Se essas transformações históricas tiveram um impacto significativo na filosofia política, proporcionando-lhe uma espécie de “virada animal (ou biopolítica)”, elas também influenciaram projetos filosóficos que buscam estender aos animais não humanos as considerações e proteções antes reservadas aos humanos, conferindo uma “virada política” à ética animal e aos estudos sobre animais. Se, até o início da década de 2010, o foco desses projetos estava quase exclusivamente na ética e no status moral dos animais não humanos, questões políticas agora ganham destaque, questionando o lugar e o papel não apenas da animalidade (humana), mas também dos animais não humanos na teoria e prática das comunidades ampliadas e no corpo político multiespécies. O rótulo “animais políticos” torna-se, assim, um convite para a reinvenção radical das próprias ideias de comunidade e política que herdamos da tradição ocidental.
Esta edição da revista (Des)troços convida contribuições que abordem um ou mais desses fios entrelaçados, desde o lugar dos animais e da animalidade na filosofia política tradicional, passando pelas transformações de seus papéis operadas pelas teorias biopolíticas, até a “virada política” em curso na ética animal.
Além deste dossiê temático, a revista (Des)troços aceita submissões gerais contínuas relacionadas ao pensamento radical e à linha editorial da revista, conforme descrito em: https://periodicos.ufmg.br/index.php/revistadestrocos/about.
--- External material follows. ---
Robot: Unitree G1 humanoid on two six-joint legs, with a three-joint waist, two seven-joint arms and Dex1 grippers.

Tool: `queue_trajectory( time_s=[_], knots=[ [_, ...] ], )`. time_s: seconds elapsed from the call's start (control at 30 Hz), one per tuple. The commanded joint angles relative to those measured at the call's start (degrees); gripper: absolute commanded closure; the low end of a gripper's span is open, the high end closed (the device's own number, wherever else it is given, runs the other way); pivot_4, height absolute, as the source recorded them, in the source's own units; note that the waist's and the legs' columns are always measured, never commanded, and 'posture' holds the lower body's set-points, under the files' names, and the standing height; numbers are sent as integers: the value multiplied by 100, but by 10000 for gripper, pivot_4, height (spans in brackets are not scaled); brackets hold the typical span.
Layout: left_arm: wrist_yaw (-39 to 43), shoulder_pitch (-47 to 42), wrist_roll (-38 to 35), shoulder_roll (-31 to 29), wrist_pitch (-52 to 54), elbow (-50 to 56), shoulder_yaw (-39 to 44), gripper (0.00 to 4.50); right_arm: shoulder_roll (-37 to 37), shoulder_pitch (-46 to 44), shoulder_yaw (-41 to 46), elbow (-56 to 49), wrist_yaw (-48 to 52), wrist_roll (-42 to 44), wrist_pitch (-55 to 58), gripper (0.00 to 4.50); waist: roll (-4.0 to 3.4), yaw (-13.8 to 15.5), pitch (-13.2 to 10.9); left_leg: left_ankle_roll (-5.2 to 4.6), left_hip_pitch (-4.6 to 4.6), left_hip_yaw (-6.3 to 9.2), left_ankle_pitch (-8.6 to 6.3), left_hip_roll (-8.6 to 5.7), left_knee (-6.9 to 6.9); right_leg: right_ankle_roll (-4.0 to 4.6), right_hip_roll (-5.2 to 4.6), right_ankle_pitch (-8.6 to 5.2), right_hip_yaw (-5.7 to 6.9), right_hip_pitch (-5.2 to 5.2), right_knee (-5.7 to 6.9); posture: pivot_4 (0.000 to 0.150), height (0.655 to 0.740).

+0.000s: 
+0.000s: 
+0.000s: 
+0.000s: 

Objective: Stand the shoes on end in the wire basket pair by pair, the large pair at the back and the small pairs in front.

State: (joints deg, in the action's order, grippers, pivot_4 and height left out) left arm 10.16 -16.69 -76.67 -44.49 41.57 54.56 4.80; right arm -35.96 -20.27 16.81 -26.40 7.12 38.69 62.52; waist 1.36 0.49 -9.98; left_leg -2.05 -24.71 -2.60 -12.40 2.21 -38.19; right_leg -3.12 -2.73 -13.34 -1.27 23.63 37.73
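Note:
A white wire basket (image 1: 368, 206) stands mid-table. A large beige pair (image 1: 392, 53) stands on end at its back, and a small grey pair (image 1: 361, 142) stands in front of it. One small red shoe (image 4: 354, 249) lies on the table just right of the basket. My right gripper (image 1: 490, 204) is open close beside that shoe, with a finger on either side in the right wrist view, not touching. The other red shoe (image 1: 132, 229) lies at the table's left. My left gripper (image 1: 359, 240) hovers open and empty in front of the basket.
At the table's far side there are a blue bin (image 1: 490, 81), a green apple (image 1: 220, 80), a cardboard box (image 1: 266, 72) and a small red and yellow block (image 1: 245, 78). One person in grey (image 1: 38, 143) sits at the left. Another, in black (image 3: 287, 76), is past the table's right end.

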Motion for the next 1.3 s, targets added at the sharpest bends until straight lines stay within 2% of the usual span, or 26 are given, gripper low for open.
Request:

As contribuições devem ser enviadas pelo sistema OJS, seguindo as regras de submissão de textos (https://periodicos.ufmg.br/index.php/revistadestrocos/about/submissions) até 30 de junho de 2025. Não se aplicam exigências de titulação para autores de produções artísticas, cujas contribuições serão avaliadas exclusivamente pelo comitê editorial. Os textos serão revisados pelo comitê editorial e por meio de avaliação cega por pares. Uma vez aprovados, os textos e imagens serão publicados na 11ª edição da revista, prevista para o segundo semestre de 2025.
Por fim, como parte das nossas políticas de internacionalização, que visam ampliar ao máximo a circulação dos textos publicados na (Des)troços, os melhores artigos submetidos em línguas estrangeiras serão traduzidos para o português, enquanto os melhores artigos submetidos em português receberão tradução para o inglês. Essas traduções são possíveis graças ao financiamento da FAPEMIG (Fundação de Amparo à Pesquisa do Estado de Minas Gerais), a quem agradecemos.
Dossiê organizado por Carlo Salzani | Carlo Salzani é pesquisador visitante no Messerli Research Institute de Viena e membro do corpo docente do Paris Institute for Critical Thinking (PICT). Seus interesses de pesquisa incluem ética animal, estudos literários sobre animais, animais e política, e biopolítica. Suas publicações mais recentes incluem o livro Agamben and the Animal (2022) e o volume coeditado The Biopolitical Animal (2024).